The democracy in question...

My question wasn't directed to "the democracy" - it was directed at "democracy" in principle.

 

Correction, you were directing at a caricature of democracy you have invented to prop up your love of plutocracy, support your dripping and moaning about having to pay taxes, and pretend to be morally superior to. Your caricature doesn't exist, and so is not relevant. You might as well argue against the theoretical excesses of government by unicorns.

 

Goodskeptic wrote:
You argue that human beings only have "rights" because a democracy agreed that they do. Is that right? Again, philosophical relativism.

 

Bingo!!

We have rights because we have declared we have rights. We have rights because we have elected to have rights. We have specific rights because we have decided what rights go into our Human Rights Act, and in the laws that preceeded it.

 

Human rights are a product of democracy. Plutocracies such as you think would be preferable have rights ONLY for the wealthy, with the wealthiest determining what constitutes "wealthy".

 

Relativism? Yes it is. Since we don't have any absolutes to point to, relativism is the only thing that exists. Unless you can actually point to anb absolute, one that we humans have not come up with? No? Alrrrrrrrighty then

 

Goodskeptic wrote:
By your logic,

 

Noooooooo.....

By your caricature of my arguement. I don't answer to your fantasies, especially not your fantasies of what you want me to have said.

 

Goodskeptic wrote:
if the democratically elected government of tomorrow had enough political capital, and repealed the "human rights" legislation, then we human beings in this society would therefore lack rights?

 

Do you have any concept at all of what that would take?

 

No, I don't suspect you do.

 

In any case, we do have examples of democratic societies which have fallen to oligarchies, tyrranies, or even your favorite, plutocracies. Without fail the government which takes over and repeals democracy has also suspended human rights. Now in your fantasy phiolosophical world you could argue that those people still had the rights, but in reality, on the threshing room floor, philosophies don't count for much when you get killed for not agreeing with the ruling wealthy.

 

Goodskeptic wrote:
Witch wrote:

And philosphical (moral ethical) relativism is the only thing we have.

Agree to disagree.

 

Then please feel free to give me an example of a broad based and objective moral absolute, that has it's origins outside human sensibilities. You may disagree all you like, but you tend to pass moral judgement on those who don't subscribe to your ridiculous fantasy love of plutocracy. If you want to agree to disagree, stop your judgements.
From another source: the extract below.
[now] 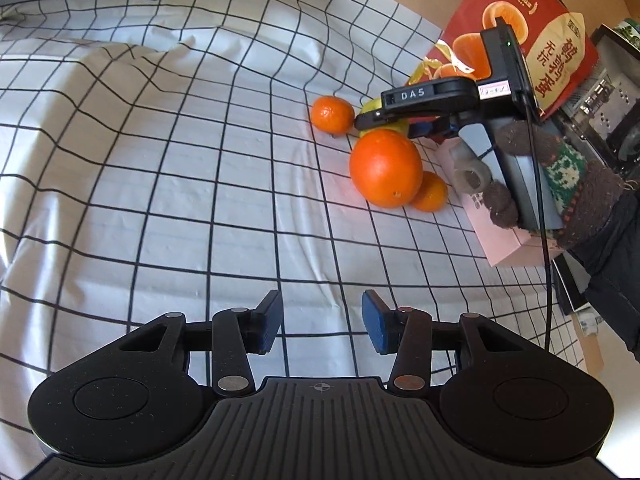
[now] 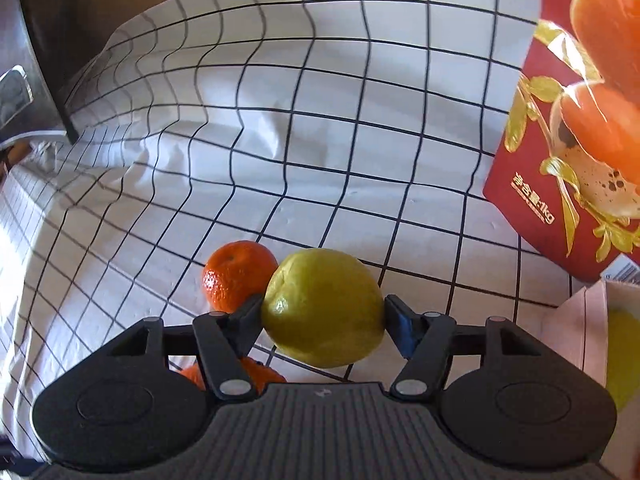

Until then, expect to be called on it.

 

Goodskeptic wrote:
And if it's not too much to ask, keep the personal, unsubstantiated attacks to a minimum?

 

I call a spade a spade. You say stupid things, I respond accordingly. You try to hide ridiculous, unsubstantiated suppositions in reams of psyco-politic babble, I respond accordingly.

 

If and when you decide to discuss without all the crap and games, I'll be much nicer, I assure you.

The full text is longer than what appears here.